EXERCISE: Restate word for word the entries below, starting with the line with "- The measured" and continuing through the line with "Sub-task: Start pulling". Include both of those lines and no others.

[Stored dataset items]
======

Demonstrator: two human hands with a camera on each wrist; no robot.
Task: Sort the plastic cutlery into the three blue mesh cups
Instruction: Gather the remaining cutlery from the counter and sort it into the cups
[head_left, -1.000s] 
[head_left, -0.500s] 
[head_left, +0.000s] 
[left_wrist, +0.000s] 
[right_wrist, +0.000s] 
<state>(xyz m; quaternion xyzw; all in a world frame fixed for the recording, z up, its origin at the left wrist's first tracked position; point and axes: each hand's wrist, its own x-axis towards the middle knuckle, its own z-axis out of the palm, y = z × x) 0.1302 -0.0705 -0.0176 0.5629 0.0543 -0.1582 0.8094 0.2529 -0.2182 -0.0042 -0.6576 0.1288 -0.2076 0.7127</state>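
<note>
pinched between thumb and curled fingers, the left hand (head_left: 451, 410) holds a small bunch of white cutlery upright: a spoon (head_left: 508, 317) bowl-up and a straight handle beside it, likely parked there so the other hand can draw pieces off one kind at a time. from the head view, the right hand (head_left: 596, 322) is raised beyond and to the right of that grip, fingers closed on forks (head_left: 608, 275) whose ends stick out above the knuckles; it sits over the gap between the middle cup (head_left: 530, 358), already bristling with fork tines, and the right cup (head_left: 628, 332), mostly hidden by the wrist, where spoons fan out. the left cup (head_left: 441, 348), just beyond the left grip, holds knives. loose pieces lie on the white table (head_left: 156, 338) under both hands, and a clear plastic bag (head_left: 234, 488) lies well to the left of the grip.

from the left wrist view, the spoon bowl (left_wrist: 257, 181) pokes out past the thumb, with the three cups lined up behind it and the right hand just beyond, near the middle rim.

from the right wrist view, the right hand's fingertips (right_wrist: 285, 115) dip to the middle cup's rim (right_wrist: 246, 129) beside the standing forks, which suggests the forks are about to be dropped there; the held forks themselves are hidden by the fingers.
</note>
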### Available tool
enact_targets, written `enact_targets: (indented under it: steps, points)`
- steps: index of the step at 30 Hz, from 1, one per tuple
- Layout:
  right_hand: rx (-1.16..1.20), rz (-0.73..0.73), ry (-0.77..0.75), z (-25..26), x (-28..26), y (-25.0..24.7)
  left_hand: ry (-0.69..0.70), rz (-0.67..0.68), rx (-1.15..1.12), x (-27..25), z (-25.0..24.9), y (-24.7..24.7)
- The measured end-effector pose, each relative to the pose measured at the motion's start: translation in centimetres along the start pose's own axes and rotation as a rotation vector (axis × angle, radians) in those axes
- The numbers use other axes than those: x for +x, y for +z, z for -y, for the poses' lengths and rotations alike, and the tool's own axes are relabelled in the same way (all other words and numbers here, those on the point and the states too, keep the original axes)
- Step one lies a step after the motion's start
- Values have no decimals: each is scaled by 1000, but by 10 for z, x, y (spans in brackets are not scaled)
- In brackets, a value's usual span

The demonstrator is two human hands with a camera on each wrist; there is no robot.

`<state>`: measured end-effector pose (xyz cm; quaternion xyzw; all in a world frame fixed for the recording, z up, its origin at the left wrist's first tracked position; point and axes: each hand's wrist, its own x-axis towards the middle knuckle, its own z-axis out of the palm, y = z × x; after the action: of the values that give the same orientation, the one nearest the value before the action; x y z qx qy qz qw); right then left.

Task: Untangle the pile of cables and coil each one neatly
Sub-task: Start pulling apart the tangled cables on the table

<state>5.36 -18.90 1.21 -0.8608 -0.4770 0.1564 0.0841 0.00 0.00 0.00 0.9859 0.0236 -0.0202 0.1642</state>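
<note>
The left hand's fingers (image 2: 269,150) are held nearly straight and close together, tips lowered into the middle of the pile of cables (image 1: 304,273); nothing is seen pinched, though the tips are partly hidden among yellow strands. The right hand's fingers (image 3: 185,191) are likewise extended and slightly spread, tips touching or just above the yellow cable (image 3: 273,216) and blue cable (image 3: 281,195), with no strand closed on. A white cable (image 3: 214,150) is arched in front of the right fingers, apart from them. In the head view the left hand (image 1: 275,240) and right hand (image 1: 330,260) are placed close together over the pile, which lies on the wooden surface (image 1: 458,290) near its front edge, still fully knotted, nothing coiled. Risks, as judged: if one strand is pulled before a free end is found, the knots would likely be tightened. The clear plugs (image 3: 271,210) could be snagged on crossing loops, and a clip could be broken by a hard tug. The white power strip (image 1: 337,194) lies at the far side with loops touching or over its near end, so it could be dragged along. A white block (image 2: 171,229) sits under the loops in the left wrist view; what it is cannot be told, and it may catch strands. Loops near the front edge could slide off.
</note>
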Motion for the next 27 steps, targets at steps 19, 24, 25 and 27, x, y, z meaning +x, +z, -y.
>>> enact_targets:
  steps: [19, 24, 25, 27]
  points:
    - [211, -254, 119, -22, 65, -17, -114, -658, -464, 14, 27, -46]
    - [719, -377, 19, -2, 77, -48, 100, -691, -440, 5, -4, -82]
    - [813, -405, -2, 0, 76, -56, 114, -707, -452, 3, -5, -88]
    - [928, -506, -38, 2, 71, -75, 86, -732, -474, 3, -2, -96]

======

RESPONSE TO THE TASK:
- The measured end-effector pose, each relative to the pose measured at the motion's start: translation in centimetres along the start pose's own axes and rotation as a rotation vector (axis × angle, radians) in those axes
- The numbers use other axes than those: x for +x, y for +z, z for -y, for the poses' lengths and rotations alike, and the tool's own axes are relabelled in the same way (all other words and numbers here, those on the point and the states too, keep the original axes)
- Step one lies a step after the motion's start
- Values have no decimals: each is scaled by 1000, but by 10 for z, x, y (spans in brackets are not scaled)
- In brackets, a value's usual span

The demonstrator is two human hands with a camera on each wrist; there is no robot.

`<state>`: measured end-effector pose (xyz cm; quaternion xyzw; all in a world frame fixed for the recording, z up, its origin at the left wrist's first tracked position; point and axes: each hand's wrist, its own x-axis towards the middle knuckle, its own z-axis out of the palm, y = z × x; after the action: of the values that give the same orientation, the one nearest the value before the action; x y z qx qy qz qw); right then left.

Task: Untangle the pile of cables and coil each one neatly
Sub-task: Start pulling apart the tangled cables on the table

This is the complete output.